Event From Past/Current Event
The Portuguese government controlled Angola for many centuries before they were overthrown. This was a time of celebration for the people of Angola; however, that period of peace was short-lived. Although the MLPA (People's Movement for the Liberation of Angola – Labour Party) had won the right to rule over Angola officially in 1976, they still faced rebellions during and before their reign. The FNLA (National Liberation Front of Angola) and UNITA (National Union for the Total Independence of Angola) were MLPA's main rivals. These two opponents had opposed MLPA's ideas; however, they were defeated and MLPA members were appointed the official leaders, with documentations, of Angola in 1976. This was an amazing advancement for MLPA. Although MLPA was opposed by UNITA again in 1987, UNITA was quickly defeated after a year. The MLPA plays a vital role in Angola's history because they have been controlling Angola since they defeated the Portuguese government in 1974.
In Angola, starvation is a huge obstacle the people are trying to overcome. In Paul Theroux's book “The Last Train to Zona Verde: My Ultimate African Safari”, it reveals how the Angola people deal with hunger in their daily lives. The adaption of Paul's section focused on Angola by the New York Times shows a women selling chicken legs on the side of the road. The chicken did not even look edible to Paul. All three buckets of chicken legs were covered in swarms of flies. Paul refused to buy any chicken from her, but she insisted and hunger caused Paul to give in. He purchased the chicken leg with the least amount of flies around it. It did not hit him until after he bought the chicken that the people pf Angola did not have the luxury to pick what food to eat each day. As he looked around at the skinny African children and the desperate sellers, he described to us just how hungry the people of Angola are.
Clothing- The dress code in Angola is quite lazy. Women in some communities are required to wear long skirts; however, violation of this rule are not really punished.

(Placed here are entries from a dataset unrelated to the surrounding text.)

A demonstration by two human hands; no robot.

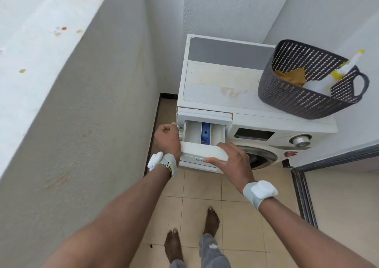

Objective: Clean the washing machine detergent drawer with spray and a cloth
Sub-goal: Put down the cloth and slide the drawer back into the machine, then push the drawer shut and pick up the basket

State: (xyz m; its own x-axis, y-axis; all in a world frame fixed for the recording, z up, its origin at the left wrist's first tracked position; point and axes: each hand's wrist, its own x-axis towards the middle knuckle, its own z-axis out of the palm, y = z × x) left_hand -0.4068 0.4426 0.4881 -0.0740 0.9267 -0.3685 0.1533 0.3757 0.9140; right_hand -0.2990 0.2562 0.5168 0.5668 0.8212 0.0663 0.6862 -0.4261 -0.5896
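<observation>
Drawer [203, 142] is pulled out of the top-left corner of the washer [256, 122], long axis running front-to-back, front panel pointing toward the person. Open top shows white compartments either side of a blue insert [205, 133] in the middle.

Right hand [233, 161] has the drawer's front panel: fingers wrapped over the top edge at its right end, thumb along the panel's lower face. Closed grip on the drawer.

Left hand [167, 139] sits at the drawer's left side, curled into a loose fist against the washer's left front corner. Can't tell whether it actually holds anything; fingertips are hidden behind the hand.

Both wrists carry grey straps with white pads.

Around it: basket [303, 101], dark and perforated, sits on the washer top at the right, well apart from the drawer. In it a spray bottle [336, 74] with yellow trim leaning against the right rim, nozzle up and right, and a brown cloth [291, 75] beside it.

Control panel with display [254, 134] and knob [301, 140] just right of the drawer slot; door [260, 157] below, partly covered by the right hand.

Wall [92, 113] runs close along the washer's left, leaving only a narrow gap where the left hand is. Tiled floor [205, 187] under the drawer, bare feet below.
</observation>
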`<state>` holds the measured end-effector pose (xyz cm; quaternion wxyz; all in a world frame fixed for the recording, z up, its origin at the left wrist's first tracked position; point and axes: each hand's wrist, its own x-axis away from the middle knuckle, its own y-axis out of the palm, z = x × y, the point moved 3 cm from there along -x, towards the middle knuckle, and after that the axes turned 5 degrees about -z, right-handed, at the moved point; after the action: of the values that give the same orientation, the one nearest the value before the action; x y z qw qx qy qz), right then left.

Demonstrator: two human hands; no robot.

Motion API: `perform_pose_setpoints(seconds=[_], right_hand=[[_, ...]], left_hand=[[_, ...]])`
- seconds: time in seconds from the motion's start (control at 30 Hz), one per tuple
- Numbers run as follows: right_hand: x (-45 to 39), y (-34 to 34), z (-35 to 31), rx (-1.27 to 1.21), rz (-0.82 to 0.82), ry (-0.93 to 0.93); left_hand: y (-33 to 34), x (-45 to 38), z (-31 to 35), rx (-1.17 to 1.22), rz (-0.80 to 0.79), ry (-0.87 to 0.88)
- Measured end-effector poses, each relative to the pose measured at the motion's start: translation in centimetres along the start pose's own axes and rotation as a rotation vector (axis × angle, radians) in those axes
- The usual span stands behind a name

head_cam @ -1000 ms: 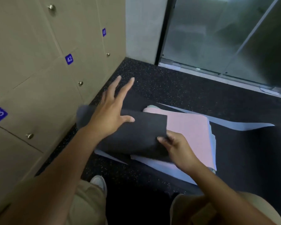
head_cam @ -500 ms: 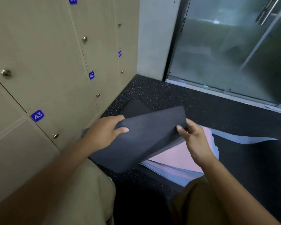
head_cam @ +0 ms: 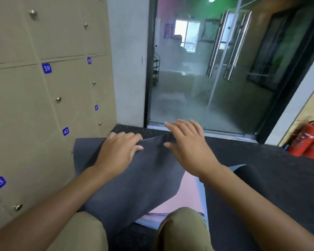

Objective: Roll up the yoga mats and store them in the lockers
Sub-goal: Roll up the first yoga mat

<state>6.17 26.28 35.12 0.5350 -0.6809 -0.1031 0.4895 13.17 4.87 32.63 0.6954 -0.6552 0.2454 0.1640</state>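
Both bare arms reached forward, side by side.
The left hand (head_cam: 119,153) lay palm down with fingers curled over, thumb tucked beneath. The right hand (head_cam: 189,148) hovered palm down, fingers straight and spread, pointing far-left.

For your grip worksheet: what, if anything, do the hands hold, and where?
The left hand grips the dark mat at its raised far edge; the right hand holds nothing.

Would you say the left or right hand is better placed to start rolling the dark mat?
Left, probably. The left hand already grips the dark mat at its raised edge; the right hand is spread open.
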Motion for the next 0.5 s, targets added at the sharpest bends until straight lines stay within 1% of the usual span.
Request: perform_pose_setpoints(seconds=[0.07,0.17,0.23,0.37,0.43,0.5], right_hand=[[0.6,-0.7,0.7,0.014,0.021,0.009],[2.0,-2.1,1.0,-0.042,0.066,0.028],[2.7,-3.2,0.7,-0.057,0.126,0.029],[3.1,-6.7,0.7,-0.095,0.275,0.091],[3.3,-8.9,0.6,-0.120,0.300,0.104],[4.3,-10.7,-0.1,-0.150,0.269,0.077]], left_hand=[[-1.1,-0.4,1.7,-0.015,-0.003,0.054],[-2.7,0.3,3.0,-0.009,-0.039,0.111],[-4.3,0.6,3.0,0.024,-0.055,0.097],[-8.4,0.3,1.7,0.135,-0.085,-0.035],[-10.8,0.5,1.6,0.158,-0.094,-0.030],[-12.9,1.4,2.1,0.176,-0.106,0.011]])
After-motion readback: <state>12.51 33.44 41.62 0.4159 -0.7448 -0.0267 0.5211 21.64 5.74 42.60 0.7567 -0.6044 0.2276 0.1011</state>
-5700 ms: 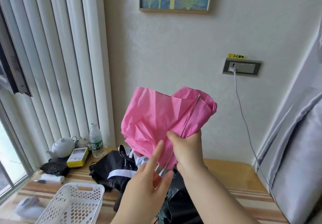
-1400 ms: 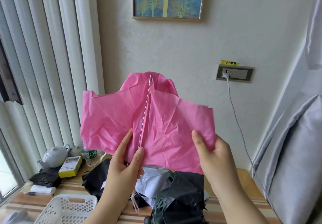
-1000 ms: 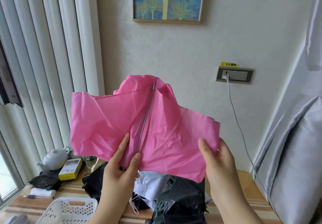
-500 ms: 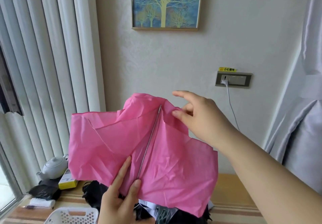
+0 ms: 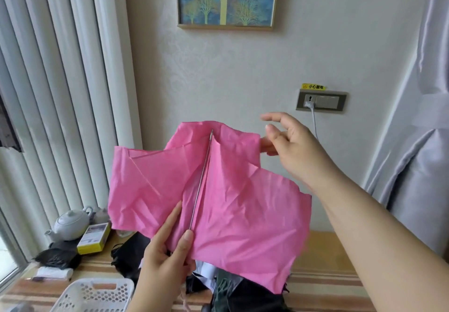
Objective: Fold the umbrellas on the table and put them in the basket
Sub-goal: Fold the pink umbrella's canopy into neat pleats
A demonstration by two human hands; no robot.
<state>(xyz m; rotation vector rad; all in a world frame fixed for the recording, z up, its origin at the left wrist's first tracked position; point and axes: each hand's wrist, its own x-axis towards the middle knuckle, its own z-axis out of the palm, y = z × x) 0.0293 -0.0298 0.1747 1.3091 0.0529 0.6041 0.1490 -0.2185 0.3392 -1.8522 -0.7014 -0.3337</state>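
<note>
I hold a pink umbrella (image 5: 230, 202) up in front of me, its crumpled canopy spread out and one metal rib (image 5: 201, 183) running up the middle. My left hand (image 5: 165, 263) grips it from below, thumb pressed at the rib's lower end. My right hand (image 5: 291, 146) is at the canopy's top right corner with loose, spread fingers; only the thumb tip touches the fabric edge. Black umbrellas (image 5: 128, 256) lie on the striped table (image 5: 328, 282) beneath, partly hidden by the pink cloth. The white plastic basket (image 5: 94, 294) stands at the lower left.
A white teapot (image 5: 70, 224), a yellow box (image 5: 93, 237), a black pouch (image 5: 58, 258) and a white roll (image 5: 54, 273) crowd the table's left end by the window blinds. A wall socket (image 5: 320, 99) with a cable is behind; a grey curtain (image 5: 418, 166) hangs at right.
My right hand let go of the canopy's lower right edge, rose to the top near the rib, then slid right to the top corner. The left hand kept its grip.
</note>
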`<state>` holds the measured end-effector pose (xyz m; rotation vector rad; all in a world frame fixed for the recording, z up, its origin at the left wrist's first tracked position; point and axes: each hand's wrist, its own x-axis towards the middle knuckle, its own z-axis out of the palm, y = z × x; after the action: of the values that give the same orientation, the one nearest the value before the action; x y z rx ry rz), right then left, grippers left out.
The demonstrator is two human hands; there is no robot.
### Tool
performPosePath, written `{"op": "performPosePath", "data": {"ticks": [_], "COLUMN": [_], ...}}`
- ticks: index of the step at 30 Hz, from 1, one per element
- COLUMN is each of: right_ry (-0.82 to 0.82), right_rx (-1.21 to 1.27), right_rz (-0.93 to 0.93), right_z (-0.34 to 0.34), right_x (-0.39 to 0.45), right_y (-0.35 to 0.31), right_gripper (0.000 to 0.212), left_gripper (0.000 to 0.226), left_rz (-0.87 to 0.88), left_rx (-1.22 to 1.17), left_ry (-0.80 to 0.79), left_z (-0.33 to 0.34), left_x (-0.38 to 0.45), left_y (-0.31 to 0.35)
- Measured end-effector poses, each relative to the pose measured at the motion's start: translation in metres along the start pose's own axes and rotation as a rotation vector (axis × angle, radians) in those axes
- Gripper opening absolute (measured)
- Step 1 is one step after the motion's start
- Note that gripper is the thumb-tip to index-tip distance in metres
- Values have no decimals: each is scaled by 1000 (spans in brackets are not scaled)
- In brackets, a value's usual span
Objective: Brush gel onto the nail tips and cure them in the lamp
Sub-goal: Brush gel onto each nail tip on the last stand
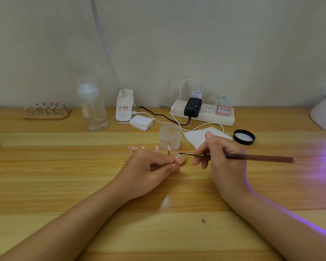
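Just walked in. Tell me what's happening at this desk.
A person is painting nail tips. The left hand pinches one nail tip on its little stand, over a wooden holder. The right hand holds a brush, its point just beside that tip. An open jar sits behind, its black lid off to the right. Purple light glows from the right edge.

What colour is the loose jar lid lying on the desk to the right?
Black rim with a white inside, seen in the head view: the jar lid lies open side up.

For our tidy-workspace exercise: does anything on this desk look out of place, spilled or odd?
Nothing is spilled or broken. The jar stands open, its black lid lying apart to the right. A small dark speck sits on the desk near the person; what it is cannot be told.
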<state>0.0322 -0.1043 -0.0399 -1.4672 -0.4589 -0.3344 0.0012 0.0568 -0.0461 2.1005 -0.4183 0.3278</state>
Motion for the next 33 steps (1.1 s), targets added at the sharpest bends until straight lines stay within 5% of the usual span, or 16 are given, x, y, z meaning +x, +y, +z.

Food- Portuguese dishes are of the most abundant food found in Angola because of the Portuguese's rule over Angola for many centuries. Some dishes are funge, arroz, fish stews, and so on.

Religion- The most common religion in Angola is Roman Catholic. This religion makes up over half of the population. The rest of the Angolan people are part of Protestant religions such as African churches, Baptist, Methodist, etc.
Culture
Art- Literature is quite popularly expressed in Angola. Many people use poetry and others forms of writing to critic their government. Crafts are also a common form of art the people of Angola use to express themselves. Wooden carvings, pottery, sculptures, and masks are just a few of the artistic projects Angolans create.
Tourism
Kalendula Waterfalls
Coatinha Beach
Tazua Falls

National Museum of Slavery (Angola)
After much research, I have decided not to visit Angola. The people there seem like good company; however, because I am accustomed to the lifestyle in America, I don't think I could survive there. The poverty there along with the lack of sterility terrifies me. The amazing tourist spots tempts me to visit, but I would rather stay in America. I also did enjoy this project. I got some insight on a country I didn't even know existed, which was a great experience for me.
Angola (End)
Oil
The production of oil reached 1,000,000 barrels each day in Angola.